* **What the task asks**: Copy each line containing "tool" from the listing below.
--- START ---
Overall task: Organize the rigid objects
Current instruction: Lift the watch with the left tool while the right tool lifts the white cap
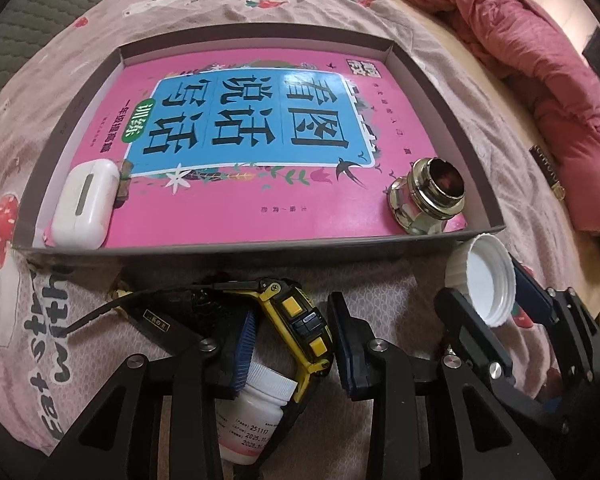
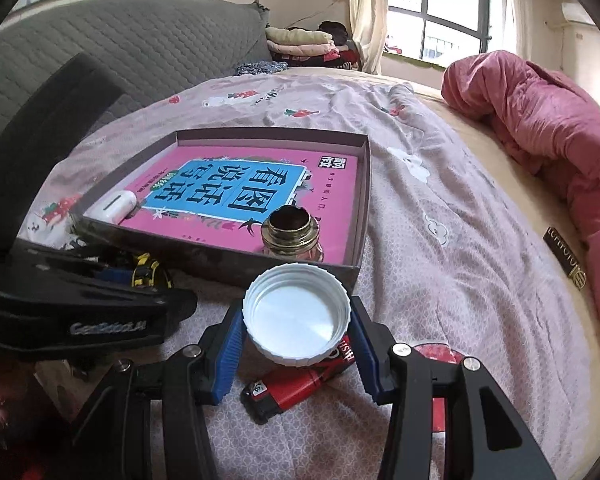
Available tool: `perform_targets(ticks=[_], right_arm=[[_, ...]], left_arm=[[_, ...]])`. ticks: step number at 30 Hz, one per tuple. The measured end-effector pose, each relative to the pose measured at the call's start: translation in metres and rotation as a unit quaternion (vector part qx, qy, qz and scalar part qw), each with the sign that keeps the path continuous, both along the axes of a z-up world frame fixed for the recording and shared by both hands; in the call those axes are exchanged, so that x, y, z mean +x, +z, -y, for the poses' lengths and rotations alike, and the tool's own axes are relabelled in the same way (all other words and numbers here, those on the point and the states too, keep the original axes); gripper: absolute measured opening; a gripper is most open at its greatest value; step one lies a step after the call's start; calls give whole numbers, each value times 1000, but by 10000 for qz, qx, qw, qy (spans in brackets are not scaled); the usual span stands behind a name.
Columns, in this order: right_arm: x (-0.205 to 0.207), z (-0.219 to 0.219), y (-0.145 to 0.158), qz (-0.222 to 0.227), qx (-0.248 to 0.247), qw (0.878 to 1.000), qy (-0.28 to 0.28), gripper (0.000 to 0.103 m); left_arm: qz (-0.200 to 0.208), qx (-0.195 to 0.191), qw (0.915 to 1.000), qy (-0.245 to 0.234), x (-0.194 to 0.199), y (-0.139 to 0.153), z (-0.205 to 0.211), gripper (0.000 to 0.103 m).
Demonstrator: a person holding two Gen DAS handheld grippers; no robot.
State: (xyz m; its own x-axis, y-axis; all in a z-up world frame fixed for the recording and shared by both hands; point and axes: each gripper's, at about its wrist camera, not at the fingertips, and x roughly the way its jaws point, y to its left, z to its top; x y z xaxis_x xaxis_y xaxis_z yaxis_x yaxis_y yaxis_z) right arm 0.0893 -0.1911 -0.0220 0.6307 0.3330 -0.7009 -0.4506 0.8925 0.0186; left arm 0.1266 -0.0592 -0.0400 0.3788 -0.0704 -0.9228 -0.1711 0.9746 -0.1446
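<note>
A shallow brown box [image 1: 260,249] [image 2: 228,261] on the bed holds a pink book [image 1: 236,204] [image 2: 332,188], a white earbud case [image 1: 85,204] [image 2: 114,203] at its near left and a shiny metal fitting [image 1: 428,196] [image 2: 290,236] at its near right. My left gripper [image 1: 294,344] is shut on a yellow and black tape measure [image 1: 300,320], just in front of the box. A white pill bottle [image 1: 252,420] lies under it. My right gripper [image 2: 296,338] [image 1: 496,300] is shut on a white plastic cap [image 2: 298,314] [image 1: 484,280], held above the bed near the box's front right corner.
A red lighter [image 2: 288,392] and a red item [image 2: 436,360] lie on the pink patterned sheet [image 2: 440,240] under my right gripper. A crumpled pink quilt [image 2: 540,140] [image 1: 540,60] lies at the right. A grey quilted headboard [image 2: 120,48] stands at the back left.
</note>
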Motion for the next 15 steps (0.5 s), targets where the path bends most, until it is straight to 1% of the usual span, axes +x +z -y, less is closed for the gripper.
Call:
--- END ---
* **Exercise response**:
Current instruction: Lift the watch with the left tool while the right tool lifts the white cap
Available tool: `perform_targets(ticks=[_], right_arm=[[_, ...]], left_arm=[[_, ...]])`. ticks: step number at 30 Hz, one per tuple. The measured end-effector pose, each relative to the pose measured at the call's start: translation in metres and rotation as a unit quaternion (vector part qx, qy, qz and scalar part qw), each with the sign that keeps the path continuous, both along the axes of a z-up world frame fixed for the recording and shared by both hands; in the call those axes are exchanged, so that x, y, z mean +x, +z, -y, for the poses' lengths and rotations alike, and the tool's own axes are relabelled in the same way (all other words and numbers here, those on the point and the states too, keep the original axes); gripper: absolute measured opening; a gripper is most open at its greatest value; step one lies a step after the call's start; calls give whole numbers, each value times 1000, but by 10000 for qz, qx, qw, qy (spans in brackets are not scaled); the usual span stands behind a name.

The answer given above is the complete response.